3. Can I have duplicate keys in a dictionary?
No, keys in a dictionary must be unique. If you attempt to add a key that already exists, the new value will overwrite the existing one.

4. How do I access values in a dictionary?
You can access values in a dictionary by using square brackets [] and specifying the key. For example, if you have a dictionary my_dict with a key ‘name’, you can access its value like this: my_dict[‘name’].

5. How can I check if a key exists in a dictionary?
You can use the in keyword to check if a key exists in a dictionary. For example, if ‘key’ in my_dict: will return True if ‘key’ is a key in my_dict.

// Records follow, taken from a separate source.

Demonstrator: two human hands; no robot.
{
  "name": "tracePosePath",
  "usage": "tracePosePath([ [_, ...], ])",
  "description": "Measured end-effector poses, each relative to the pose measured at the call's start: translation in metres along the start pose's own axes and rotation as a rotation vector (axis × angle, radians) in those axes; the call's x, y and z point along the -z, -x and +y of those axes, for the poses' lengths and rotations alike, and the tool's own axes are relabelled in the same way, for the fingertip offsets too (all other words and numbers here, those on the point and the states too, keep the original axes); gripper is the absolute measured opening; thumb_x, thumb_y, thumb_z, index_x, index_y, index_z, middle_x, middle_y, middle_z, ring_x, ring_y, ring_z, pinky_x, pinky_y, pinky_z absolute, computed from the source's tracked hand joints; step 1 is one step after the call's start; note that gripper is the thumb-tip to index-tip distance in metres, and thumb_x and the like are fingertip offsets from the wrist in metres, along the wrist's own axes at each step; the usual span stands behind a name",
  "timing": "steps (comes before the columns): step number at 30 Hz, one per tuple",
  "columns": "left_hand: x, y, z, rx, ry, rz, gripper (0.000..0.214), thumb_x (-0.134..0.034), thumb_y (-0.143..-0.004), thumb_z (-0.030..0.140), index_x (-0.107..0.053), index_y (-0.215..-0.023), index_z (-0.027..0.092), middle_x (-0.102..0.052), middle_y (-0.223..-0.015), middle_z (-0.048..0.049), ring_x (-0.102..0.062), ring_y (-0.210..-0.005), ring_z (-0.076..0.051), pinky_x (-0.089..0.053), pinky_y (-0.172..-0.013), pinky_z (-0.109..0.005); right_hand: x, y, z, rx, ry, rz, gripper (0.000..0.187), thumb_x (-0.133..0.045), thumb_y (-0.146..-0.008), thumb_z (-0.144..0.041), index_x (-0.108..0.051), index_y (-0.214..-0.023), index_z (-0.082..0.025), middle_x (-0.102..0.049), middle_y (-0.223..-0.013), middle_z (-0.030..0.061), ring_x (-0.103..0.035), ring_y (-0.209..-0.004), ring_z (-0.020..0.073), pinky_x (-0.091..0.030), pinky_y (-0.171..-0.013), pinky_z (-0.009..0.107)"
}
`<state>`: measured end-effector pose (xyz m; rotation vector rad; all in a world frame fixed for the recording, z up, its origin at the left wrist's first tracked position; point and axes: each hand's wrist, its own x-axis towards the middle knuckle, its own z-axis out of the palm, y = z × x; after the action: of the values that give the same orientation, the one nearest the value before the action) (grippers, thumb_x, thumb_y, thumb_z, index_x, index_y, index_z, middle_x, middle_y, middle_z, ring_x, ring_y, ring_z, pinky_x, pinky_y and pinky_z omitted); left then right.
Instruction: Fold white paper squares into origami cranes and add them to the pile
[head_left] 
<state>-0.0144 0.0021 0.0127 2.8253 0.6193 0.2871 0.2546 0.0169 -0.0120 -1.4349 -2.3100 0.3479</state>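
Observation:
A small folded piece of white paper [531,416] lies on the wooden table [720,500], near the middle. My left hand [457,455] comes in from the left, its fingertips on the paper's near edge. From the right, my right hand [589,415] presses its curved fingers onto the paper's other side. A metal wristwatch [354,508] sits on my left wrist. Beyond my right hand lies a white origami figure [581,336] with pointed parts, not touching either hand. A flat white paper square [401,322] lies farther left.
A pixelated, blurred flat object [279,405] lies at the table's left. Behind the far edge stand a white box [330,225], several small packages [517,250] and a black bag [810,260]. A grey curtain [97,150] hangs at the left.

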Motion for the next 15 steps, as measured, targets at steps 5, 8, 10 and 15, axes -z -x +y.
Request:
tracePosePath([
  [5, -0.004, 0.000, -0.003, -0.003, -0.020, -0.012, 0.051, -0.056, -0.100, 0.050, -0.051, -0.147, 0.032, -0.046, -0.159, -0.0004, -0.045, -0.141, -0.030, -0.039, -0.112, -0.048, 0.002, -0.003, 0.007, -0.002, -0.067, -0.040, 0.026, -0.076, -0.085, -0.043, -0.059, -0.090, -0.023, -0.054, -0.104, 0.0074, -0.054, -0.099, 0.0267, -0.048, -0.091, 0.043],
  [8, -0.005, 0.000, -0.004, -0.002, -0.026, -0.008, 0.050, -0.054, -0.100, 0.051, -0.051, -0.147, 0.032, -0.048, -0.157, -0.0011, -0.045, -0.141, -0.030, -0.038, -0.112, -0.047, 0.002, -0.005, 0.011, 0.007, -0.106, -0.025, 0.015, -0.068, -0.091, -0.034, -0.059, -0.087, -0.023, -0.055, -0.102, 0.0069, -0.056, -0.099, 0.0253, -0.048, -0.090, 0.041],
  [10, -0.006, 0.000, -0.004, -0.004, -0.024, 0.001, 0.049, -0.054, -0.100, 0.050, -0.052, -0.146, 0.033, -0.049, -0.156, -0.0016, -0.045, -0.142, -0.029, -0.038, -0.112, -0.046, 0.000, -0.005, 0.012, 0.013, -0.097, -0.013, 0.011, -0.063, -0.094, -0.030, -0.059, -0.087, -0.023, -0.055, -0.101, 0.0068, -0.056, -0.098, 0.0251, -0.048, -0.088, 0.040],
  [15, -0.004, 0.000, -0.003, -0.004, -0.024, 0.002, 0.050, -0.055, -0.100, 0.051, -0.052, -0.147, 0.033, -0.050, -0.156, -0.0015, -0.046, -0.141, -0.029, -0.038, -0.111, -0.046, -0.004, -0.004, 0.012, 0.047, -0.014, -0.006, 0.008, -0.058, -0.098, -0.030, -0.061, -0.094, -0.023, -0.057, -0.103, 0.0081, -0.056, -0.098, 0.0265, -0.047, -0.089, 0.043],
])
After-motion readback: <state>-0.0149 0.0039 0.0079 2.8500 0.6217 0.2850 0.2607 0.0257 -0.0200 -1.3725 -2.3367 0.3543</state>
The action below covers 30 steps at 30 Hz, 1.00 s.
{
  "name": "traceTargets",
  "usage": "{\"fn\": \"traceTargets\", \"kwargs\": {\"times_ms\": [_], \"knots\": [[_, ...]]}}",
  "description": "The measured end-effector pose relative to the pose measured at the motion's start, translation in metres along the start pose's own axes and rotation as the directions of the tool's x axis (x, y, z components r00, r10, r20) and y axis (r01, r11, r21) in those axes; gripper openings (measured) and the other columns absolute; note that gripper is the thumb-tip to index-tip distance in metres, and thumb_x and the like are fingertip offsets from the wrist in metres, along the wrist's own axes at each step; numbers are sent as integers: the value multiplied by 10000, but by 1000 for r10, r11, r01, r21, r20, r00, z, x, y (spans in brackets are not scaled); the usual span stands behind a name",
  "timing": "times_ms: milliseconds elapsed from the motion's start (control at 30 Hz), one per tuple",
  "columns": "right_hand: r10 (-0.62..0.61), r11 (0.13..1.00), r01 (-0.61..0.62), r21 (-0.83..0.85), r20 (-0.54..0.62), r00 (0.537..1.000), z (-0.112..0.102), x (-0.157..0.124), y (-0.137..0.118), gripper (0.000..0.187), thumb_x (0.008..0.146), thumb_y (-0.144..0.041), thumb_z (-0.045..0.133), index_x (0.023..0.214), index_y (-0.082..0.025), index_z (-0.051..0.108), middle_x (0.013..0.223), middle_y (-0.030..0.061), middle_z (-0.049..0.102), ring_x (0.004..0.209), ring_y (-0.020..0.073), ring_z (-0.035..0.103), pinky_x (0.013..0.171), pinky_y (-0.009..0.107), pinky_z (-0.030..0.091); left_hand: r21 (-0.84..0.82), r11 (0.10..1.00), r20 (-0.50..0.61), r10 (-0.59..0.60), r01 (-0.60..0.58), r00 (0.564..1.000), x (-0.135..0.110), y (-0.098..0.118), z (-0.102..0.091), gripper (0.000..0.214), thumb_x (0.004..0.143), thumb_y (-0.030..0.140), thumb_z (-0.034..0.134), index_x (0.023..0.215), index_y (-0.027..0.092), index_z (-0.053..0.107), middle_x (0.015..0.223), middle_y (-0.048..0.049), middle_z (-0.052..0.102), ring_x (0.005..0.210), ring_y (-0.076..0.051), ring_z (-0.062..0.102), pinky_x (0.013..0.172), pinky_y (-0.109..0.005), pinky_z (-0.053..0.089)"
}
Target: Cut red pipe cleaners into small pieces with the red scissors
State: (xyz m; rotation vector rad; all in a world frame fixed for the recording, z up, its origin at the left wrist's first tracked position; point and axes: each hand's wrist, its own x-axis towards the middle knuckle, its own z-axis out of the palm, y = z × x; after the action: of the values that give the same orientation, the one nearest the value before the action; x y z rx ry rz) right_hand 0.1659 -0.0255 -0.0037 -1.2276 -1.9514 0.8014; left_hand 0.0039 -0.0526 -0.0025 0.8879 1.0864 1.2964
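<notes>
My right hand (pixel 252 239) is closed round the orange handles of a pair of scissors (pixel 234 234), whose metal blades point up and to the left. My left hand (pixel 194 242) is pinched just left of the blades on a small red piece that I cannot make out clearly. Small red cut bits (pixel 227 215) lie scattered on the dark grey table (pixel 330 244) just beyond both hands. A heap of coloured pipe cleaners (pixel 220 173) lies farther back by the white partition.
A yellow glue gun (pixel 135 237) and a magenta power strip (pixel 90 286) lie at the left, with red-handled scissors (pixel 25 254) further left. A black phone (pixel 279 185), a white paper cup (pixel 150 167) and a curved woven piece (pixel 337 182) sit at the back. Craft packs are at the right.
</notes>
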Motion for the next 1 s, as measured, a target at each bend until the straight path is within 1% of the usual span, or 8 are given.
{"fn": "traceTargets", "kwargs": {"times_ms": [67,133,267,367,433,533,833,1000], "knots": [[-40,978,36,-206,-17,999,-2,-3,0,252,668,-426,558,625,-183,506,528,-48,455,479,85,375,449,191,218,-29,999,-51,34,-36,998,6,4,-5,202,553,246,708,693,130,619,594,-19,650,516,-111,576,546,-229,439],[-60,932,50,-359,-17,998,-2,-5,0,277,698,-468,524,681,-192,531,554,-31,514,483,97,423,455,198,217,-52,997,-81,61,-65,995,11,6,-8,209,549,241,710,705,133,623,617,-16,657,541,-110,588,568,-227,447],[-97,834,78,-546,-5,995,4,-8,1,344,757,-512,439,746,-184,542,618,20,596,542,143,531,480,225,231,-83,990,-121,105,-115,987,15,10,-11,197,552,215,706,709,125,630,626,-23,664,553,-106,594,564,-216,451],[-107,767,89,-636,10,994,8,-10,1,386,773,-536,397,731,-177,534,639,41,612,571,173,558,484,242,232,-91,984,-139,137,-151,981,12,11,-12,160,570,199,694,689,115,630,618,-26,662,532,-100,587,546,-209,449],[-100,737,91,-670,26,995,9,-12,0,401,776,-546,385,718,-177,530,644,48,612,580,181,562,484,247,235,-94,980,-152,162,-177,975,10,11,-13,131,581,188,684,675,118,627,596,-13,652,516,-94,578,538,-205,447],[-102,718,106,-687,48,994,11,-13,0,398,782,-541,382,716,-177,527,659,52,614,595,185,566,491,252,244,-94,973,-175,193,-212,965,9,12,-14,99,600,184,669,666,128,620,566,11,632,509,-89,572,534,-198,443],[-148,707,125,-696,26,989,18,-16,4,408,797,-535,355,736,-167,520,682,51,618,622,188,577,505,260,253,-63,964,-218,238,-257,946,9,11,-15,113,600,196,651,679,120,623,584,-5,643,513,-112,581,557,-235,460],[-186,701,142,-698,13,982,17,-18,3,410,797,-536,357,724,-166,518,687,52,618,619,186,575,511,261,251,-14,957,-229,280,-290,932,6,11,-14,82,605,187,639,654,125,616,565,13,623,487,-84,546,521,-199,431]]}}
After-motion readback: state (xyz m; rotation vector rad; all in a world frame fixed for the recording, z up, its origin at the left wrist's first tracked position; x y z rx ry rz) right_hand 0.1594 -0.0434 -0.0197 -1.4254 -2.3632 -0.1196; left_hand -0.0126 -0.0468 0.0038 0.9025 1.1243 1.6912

6. How can I iterate over the keys and values of a dictionary?
You can use a for loop to iterate over the keys, values, or key-value pairs in a dictionary. Use the keys(), values(), or items() methods to access these elements during iteration.

7. Can I nest dictionaries inside other dictionaries?
Yes, you can nest dictionaries inside other dictionaries to create more complex data structures. This allows you to represent hierarchical or structured data in a convenient way.

8. Are dictionaries mutable in Python?
Yes, dictionaries are mutable, which means you can modify their contents by adding, updating, or deleting key-value pairs.

9. What are some common use cases for dictionaries in Python?
Dictionaries are commonly used for tasks such as building configuration settings, counting occurrences of items in a list, storing and retrieving data from databases, and representing JSON-like data structures in Python.

10. Are dictionary operations efficient in terms of time complexity?
Yes, dictionary operations like insertion, retrieval, and deletion are typically very efficient with an average time complexity of O(1), making them suitable for large datasets.